Abstract:New technologies drastically change recruitment techniques. Some research projects aim at designing interactive systems that help candidates practice job interviews. Other studies aim at the automatic detection of social signals (e.g. smile, turn of speech, etc...) in videos of job interviews. These studies are limited with respect to the number of interviews they process, but also by the fact that they only analyze simulated job interviews (e.g. students pretending to apply for a fake position). Asynchronous video interviewing tools have become mature products on the human resources market, and thus, a popular step in the recruitment process. As part of a project to help recruiters, we collected a corpus of more than 7000 candidates having asynchronous video job interviews for real positions and recording videos of themselves answering a set of questions.
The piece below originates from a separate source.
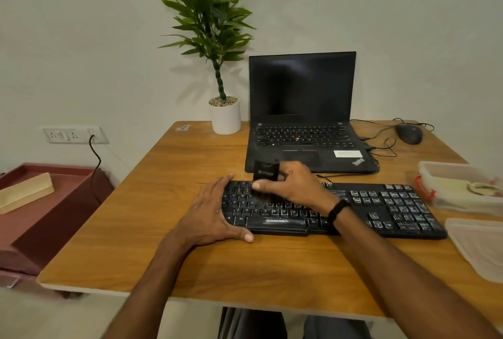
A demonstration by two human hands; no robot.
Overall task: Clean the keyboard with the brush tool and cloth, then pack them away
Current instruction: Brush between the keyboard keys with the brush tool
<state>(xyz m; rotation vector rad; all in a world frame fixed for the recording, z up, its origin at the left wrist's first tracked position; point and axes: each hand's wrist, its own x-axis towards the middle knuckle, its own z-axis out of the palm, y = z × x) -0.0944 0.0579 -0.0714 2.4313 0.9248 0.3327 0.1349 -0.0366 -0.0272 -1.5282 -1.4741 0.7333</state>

We propose a new hierarchical attention model called HireNet that aims at predicting the hirability of the candidates as evaluated by recruiters. In HireNet, an interview is considered as a sequence of questions and answers containing salient socials signals. Two contextual sources of information are modeled in HireNet: the words contained in the question and in the job position. Our model achieves better F1-scores than previous approaches for each modality (verbal content, audio and video). Results from early and late multimodal fusion suggest that more sophisticated fusion schemes are needed to improve on the monomodal results. Finally, some examples of moments captured by the attention mechanisms suggest our model could potentially be used to help finding key moments in an asynchronous job interview.